**Task to carry out**
Return each line of the listing below, unchanged, and omit the images.

BEGIN Available data

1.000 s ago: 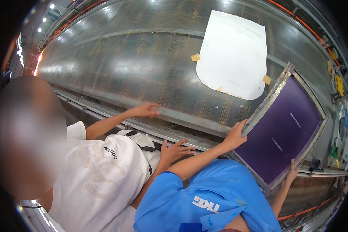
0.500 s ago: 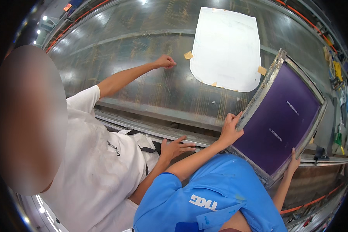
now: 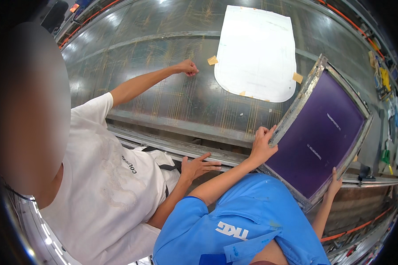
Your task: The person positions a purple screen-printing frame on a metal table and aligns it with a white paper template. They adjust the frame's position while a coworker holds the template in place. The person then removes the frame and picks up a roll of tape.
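A screen printing frame [image 3: 318,141], with purple mesh and a worn metal border, is held tilted in front of me at the right. My left hand [image 3: 264,145] is closed round its left edge, fingers over the border. At the lower right edge my right hand [image 3: 334,184] grips the frame, its fingers partly hidden behind it. Left of the frame, a white panel [image 3: 255,53] with a rounded near end lies flat on the long metal table [image 3: 150,57]. Small pieces of tan tape [image 3: 297,77] stick at the panel's edges.
A co-worker in a white shirt [image 3: 115,172] stands close on my left, one fist [image 3: 189,67] over the table and the other hand [image 3: 200,166] by the table's near rail. Tools, including a green-handled one [image 3: 385,155], lie at the far right.
The co-worker's head and upper body have shifted slightly. The table and panel sit a little higher and more to the left in view. My grip on the screen frame is the same.
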Demonstrator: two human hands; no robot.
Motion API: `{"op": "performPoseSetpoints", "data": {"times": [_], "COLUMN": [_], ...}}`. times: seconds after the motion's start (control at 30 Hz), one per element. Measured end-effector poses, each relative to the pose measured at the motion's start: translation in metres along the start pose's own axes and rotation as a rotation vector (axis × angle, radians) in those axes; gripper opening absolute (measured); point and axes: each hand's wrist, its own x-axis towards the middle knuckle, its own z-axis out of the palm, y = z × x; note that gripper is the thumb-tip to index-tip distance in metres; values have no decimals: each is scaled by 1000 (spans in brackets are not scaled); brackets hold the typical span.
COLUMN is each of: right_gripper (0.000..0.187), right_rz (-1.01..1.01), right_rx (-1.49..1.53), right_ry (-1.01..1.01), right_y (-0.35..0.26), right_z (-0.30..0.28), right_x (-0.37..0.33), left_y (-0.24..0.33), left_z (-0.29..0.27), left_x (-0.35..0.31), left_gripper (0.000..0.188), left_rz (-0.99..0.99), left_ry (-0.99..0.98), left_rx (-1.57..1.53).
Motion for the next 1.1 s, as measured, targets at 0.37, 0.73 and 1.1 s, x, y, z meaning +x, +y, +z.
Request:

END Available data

**Result of the task**
1.000 s ago: 
0.500 s ago: 
now: 
Your task: The person positions a purple screen-printing frame on a metal table and aligns it with a white paper template. They adjust the frame's position while a coworker holds the template in place. The person then removes the frame and picks up a roll of tape.
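A screen printing frame [image 3: 318,141], with purple mesh and a worn metal border, is held tilted in front of me at the right. My left hand [image 3: 264,145] is closed round its left edge, fingers over the border. At the lower right edge my right hand [image 3: 334,184] grips the frame, its fingers partly hidden behind it. Left of the frame, a white panel [image 3: 255,53] with a rounded near end lies flat on the long metal table [image 3: 150,57]. Small pieces of tan tape [image 3: 297,77] stick at the panel's edges.
A co-worker in a white shirt [image 3: 115,172] stands close on my left, one fist [image 3: 189,67] over the table and the other hand [image 3: 200,166] by the table's near rail. Tools, including a green-handled one [image 3: 385,155], lie at the far right.
The co-worker's head and upper body have shifted slightly. The table and panel sit a little higher and more to the left in view. My grip on the screen frame is the same.
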Demonstrator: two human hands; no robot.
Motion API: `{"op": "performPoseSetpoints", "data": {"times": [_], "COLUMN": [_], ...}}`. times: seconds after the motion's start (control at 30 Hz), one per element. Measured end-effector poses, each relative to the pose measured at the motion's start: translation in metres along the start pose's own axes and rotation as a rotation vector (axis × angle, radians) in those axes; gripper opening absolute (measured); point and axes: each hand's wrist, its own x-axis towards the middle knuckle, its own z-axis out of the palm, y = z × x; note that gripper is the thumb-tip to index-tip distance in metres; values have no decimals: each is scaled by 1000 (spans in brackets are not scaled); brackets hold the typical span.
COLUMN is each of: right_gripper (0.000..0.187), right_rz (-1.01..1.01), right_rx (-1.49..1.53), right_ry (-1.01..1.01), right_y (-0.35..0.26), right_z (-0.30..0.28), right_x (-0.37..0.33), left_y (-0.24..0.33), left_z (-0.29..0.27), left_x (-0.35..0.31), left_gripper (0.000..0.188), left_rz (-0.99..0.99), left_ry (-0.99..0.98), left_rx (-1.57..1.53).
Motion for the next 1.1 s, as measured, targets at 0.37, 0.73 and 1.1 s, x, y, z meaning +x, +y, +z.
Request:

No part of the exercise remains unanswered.